A outorga é um ato administrativo condicionada a critérios definidos na Lei 9.433/97, não podendo o órgão outorgante colocar outros interesses que não constem na referia Lei. A publicidade do procedimento da outorga é fundamental para que o processo tenha visibilidade e legitimidade junto aos(as) usuários(as) de água e a sociedade em geral, para que o interesse geral pela boa gestão da água seja atingido.

Ainda no artigo 12, parágrafo primeiro, da Lei Nº 9.433/97, estabelece que independem de outorga os seguintes usos:

I – o uso de recursos hídricos para a satisfação das necessidades de pequenos núcleos populacionais, distribuídos no meio rural; II – as derivações, captações e lançamentos considerados insignificantes; III – as acumulações de volumes de água consideradas insignificantes.

Será necessário regulamentar os critérios para quantificar e definir o que são, ou qual o limite para esses “pequenos núcleos populacionais”, bem como qual o parâmetro para dizer que um uso é “insignificante”, o que tem que levar necessariamente em consideração a diferença de vazão dos corpos de água e as peculiaridades de cada bacia hidrográfica.

No Artigo 18, da Lei Nº 9.433/97, diz que “A Outorga não implica a alienação parcial das águas que são inalienáveis, mas o simples direito de seu uso”. Entretanto a referida lei é omissa em relação a possibilidade de transferências das outorgas entre terceiros(as). Essa questão ficou para ser definida na regulamentação da lei. Essa omissão da lei não foi por acaso, existem interesses de grupos nacionais e multinacionais na possibilidade de transferência das outorgas, o que seria a base para a implantação de um “mercado dos direitos de uso da água”.

A legislação brasileira deixa claro que a água é um bem público inalienável, e esse preceito torna ilegal a compra e venda (alienação) da água propriamente dita, pelo Estado e entre os(as) usuários(as). Legalmente a água não poderia ser submetida a lógica privada do mercado, pois é um bem público.

Entretanto, há interesses de determinados grupos econômicos na transferibilidade das outorgas, pois vislumbram a possibilidade de implantar o “mercado de direitos de usos da água”, no lugar do “mercado de água”. Dessa forma a mercantilização não recairia diretamente sobre a água, mas indiretamente a partir da mercantilização dos direitos de usos. Nessa situação a mercadoria legalmente não seria a água, seria a outorga, o que acaba dando no mesmo, na medida em que as questões de uso, controle e conservação das águas estariam vinculadas ao interesse privado de lucratividade, estando sua alocação sujeita apenas ao critério econômico de oferta e demanda, cujo movimento seria definido pela sinalização dos preços.

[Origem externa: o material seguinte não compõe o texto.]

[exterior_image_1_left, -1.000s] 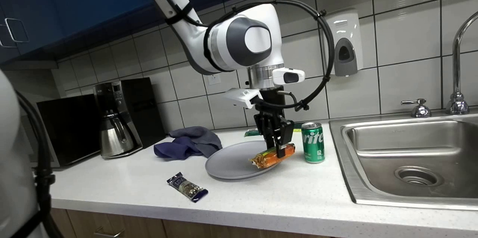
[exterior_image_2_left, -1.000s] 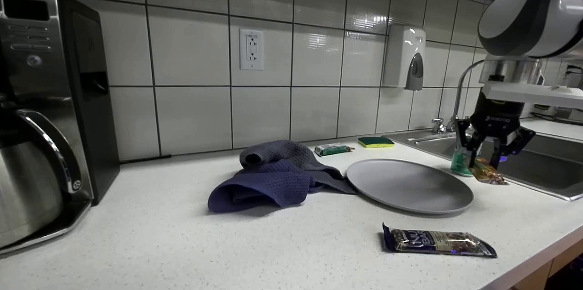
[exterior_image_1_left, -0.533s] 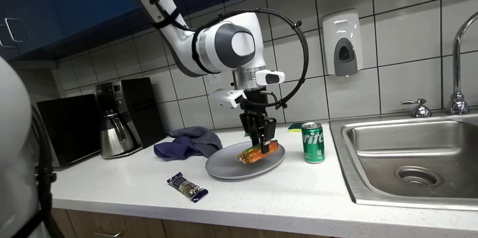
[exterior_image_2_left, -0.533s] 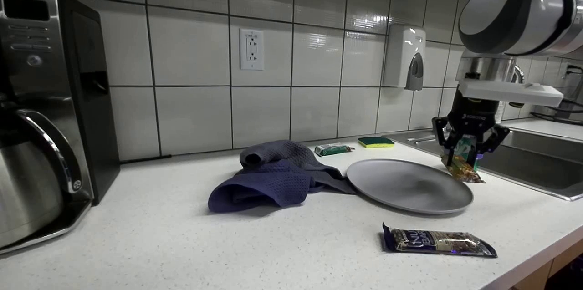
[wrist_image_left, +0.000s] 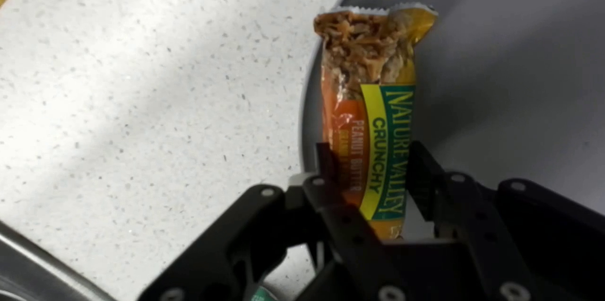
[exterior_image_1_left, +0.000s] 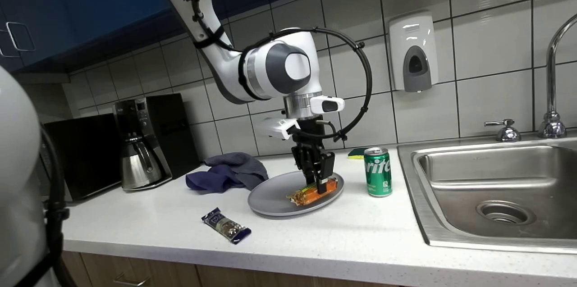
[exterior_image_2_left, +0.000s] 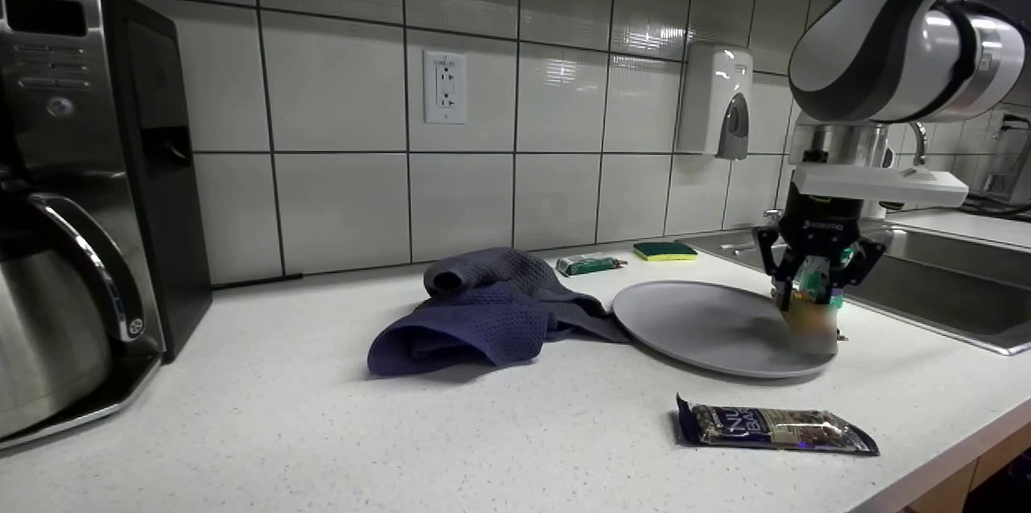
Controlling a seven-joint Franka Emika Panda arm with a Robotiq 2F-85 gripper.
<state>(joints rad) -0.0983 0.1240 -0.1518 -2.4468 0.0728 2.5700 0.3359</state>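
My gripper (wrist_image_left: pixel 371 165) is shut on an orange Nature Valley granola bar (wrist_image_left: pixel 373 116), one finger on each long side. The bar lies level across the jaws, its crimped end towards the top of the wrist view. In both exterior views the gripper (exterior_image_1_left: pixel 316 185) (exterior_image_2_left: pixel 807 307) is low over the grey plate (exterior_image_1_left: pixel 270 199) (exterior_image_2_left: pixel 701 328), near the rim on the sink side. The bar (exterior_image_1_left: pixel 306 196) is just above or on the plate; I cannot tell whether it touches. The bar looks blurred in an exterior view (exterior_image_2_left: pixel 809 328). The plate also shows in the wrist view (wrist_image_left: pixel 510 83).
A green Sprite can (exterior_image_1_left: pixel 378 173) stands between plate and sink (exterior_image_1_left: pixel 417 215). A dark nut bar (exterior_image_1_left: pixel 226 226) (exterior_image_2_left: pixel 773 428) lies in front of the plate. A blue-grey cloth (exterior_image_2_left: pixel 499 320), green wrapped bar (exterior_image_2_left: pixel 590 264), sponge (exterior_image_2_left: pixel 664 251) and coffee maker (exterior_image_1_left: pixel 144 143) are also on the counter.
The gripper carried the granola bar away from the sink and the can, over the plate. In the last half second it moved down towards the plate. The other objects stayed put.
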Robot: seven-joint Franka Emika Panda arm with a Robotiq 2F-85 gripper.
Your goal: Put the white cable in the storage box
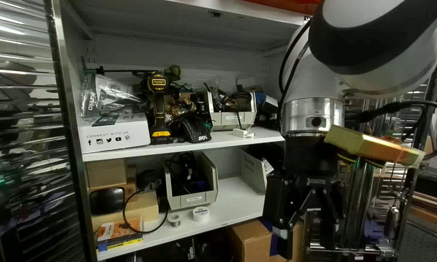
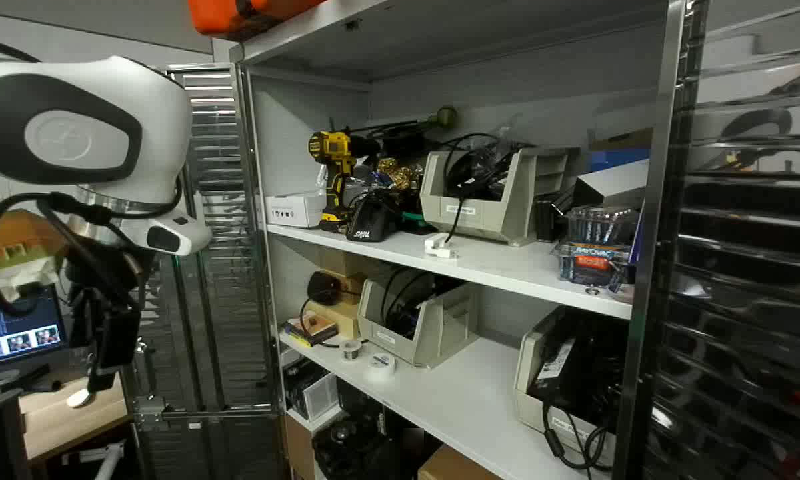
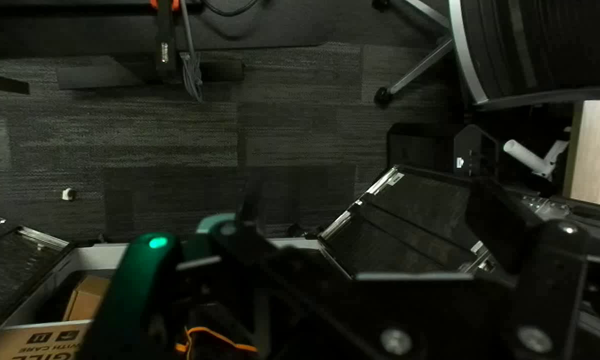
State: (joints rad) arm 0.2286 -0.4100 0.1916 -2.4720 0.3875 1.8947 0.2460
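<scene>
The white cable [image 1: 243,133] shows as a small white plug-like piece with a black cord rising from it. It lies near the front edge of the upper shelf, also in an exterior view [image 2: 440,247]. Just behind it stands a grey storage box [image 1: 230,119] full of black cables, also in an exterior view [image 2: 483,220]. The cord runs up into this box. My gripper [image 1: 308,238] hangs fingers down outside the cabinet, well apart from both; it also shows in an exterior view [image 2: 103,373]. In the wrist view my gripper [image 3: 375,220] has its fingers apart with nothing between them.
A yellow drill [image 1: 159,105] and a white carton [image 1: 113,134] share the upper shelf. More grey bins [image 1: 193,200] [image 2: 563,427], a tape roll [image 1: 201,214] and a solder spool [image 1: 174,220] are on the lower shelf. Open slatted doors [image 2: 223,267] [image 1: 22,145] flank the cabinet.
</scene>
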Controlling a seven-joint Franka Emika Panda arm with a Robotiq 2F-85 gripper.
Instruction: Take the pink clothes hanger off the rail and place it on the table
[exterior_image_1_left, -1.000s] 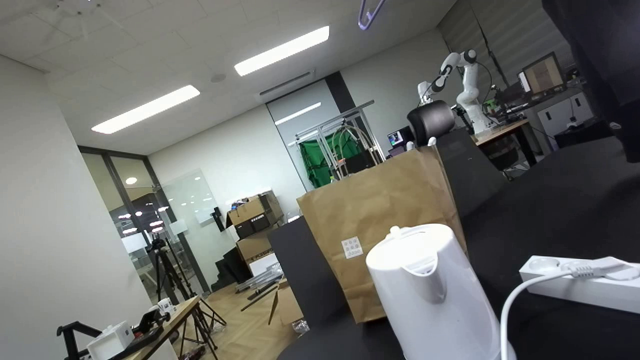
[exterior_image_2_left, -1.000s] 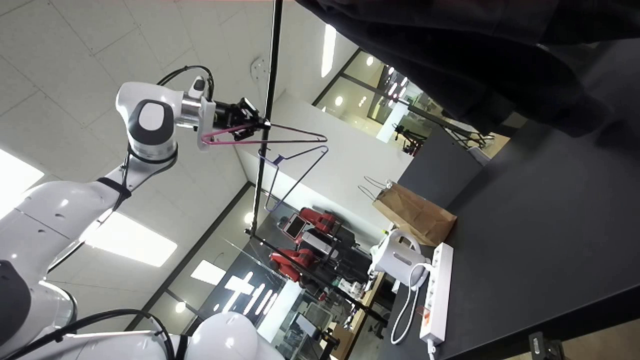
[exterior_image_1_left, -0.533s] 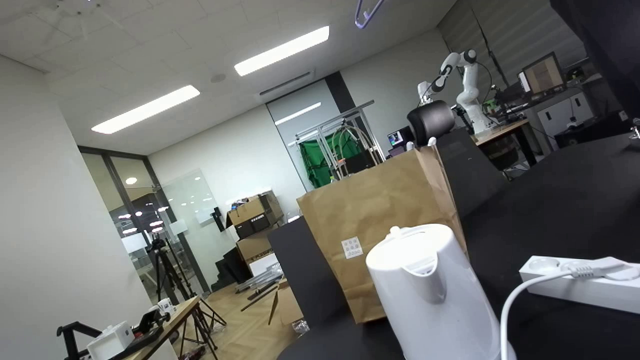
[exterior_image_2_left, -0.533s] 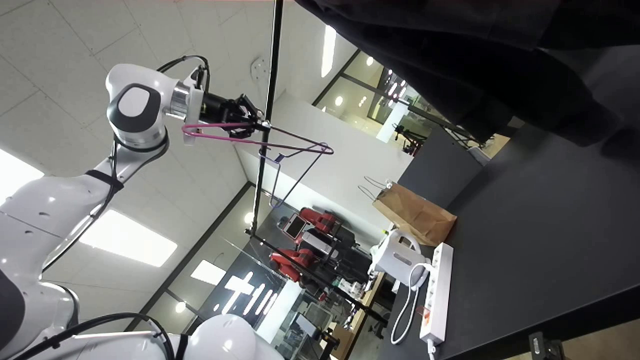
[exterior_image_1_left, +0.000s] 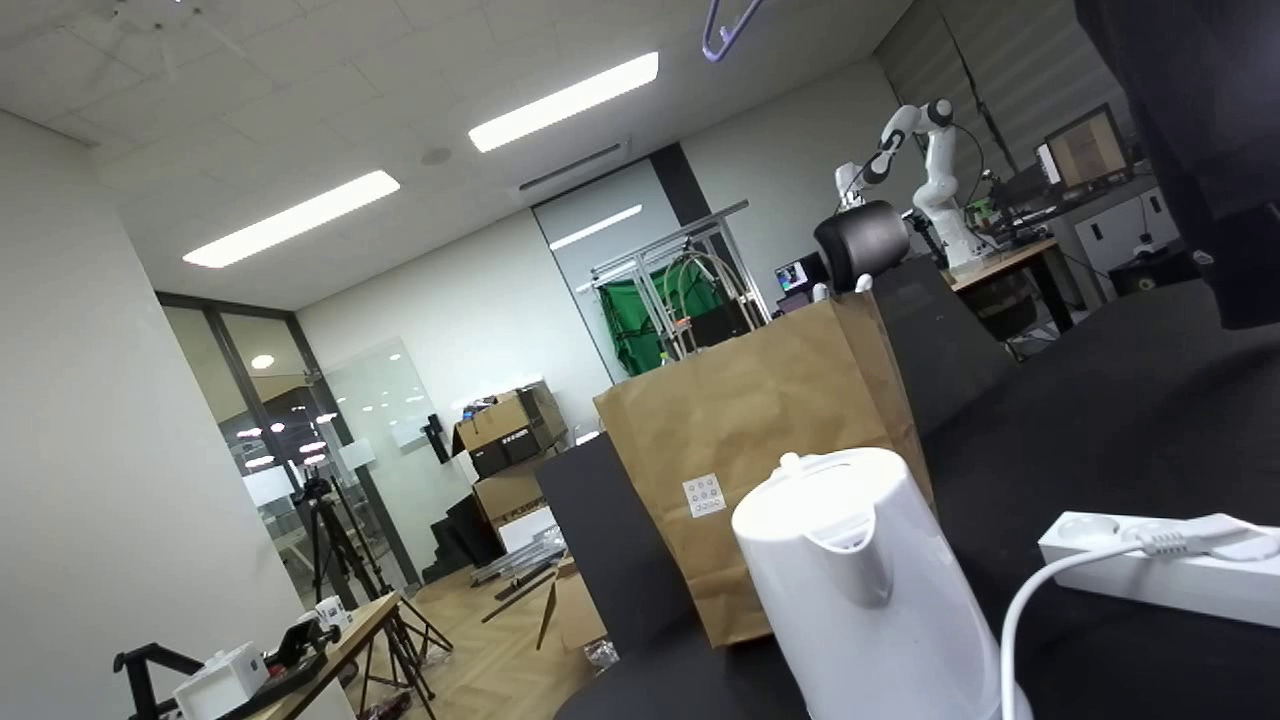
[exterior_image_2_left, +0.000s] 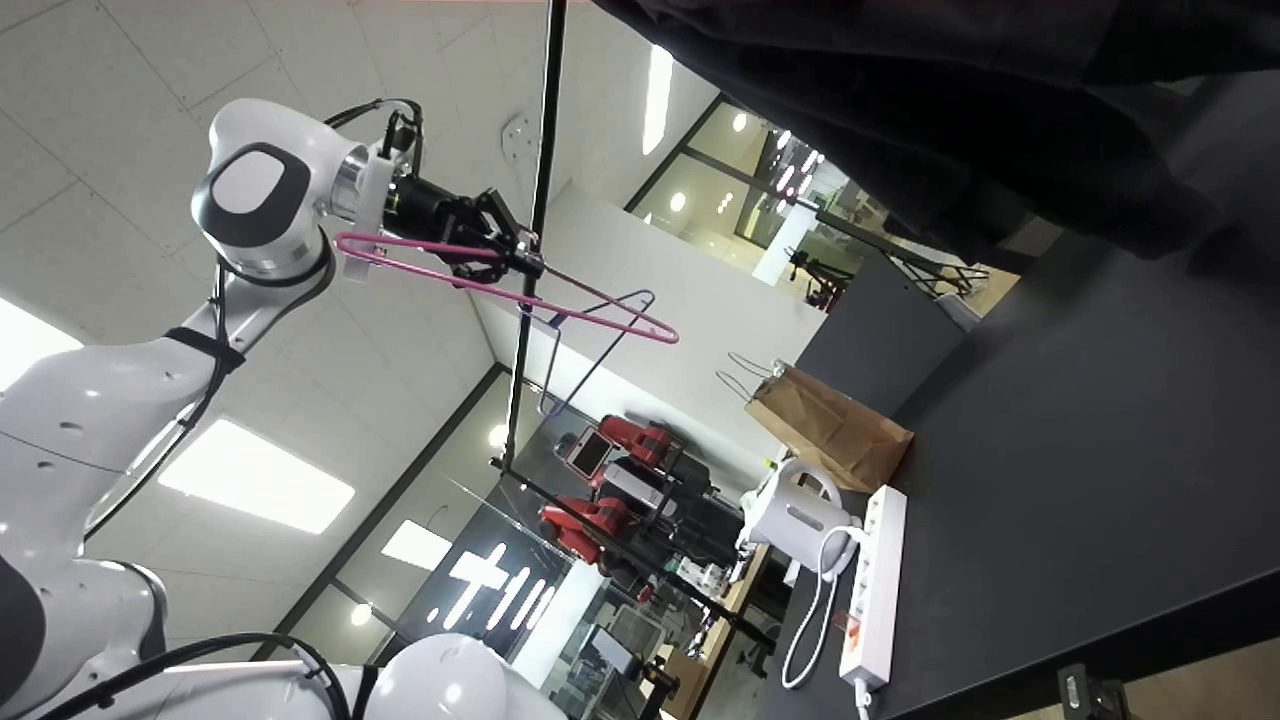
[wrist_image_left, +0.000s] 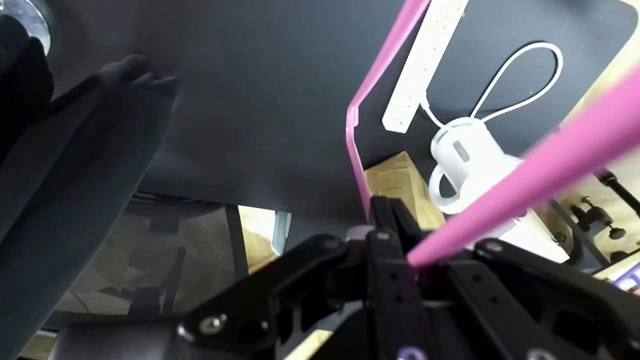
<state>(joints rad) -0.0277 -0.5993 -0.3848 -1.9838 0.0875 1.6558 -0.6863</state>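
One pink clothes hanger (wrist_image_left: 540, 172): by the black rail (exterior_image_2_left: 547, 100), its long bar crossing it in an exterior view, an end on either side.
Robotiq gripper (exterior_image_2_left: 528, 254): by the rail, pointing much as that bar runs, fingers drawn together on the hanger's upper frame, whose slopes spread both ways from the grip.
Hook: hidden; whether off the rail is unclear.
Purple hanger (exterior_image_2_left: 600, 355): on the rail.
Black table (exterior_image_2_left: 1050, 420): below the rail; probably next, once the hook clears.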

Para que a outorga não se transforme num mecanismo de mercantilização da água, é necessário garantir nas legislações estaduais e na federal, que ela seja um instrumento de autorização de uso de água pessoal e intransferível.

Não obstante, a outorga é um instrumento de gestão muito importante, pois permite o controle detalhado dos usos existentes num determinado sistema hídrico, com isso pode-se definir a demanda real e realizar o balanço hídrico entre a oferta e a demanda existente, servindo também como informação fundamental para o planejamento dos recursos hídricos.

Dada a importância da outorga como um instrumento de gestão de recursos hídricos, é necessário a transparência dos procedimentos de análise e liberação das outorgas, tornando pública essas informações, garantindo assim a visibilidade e a legitimidade junto aos(as) usuários(as) de água e a sociedade em geral, bem como a participação e o acompanhamento dos comitês das respectivas bacias hidrográficas.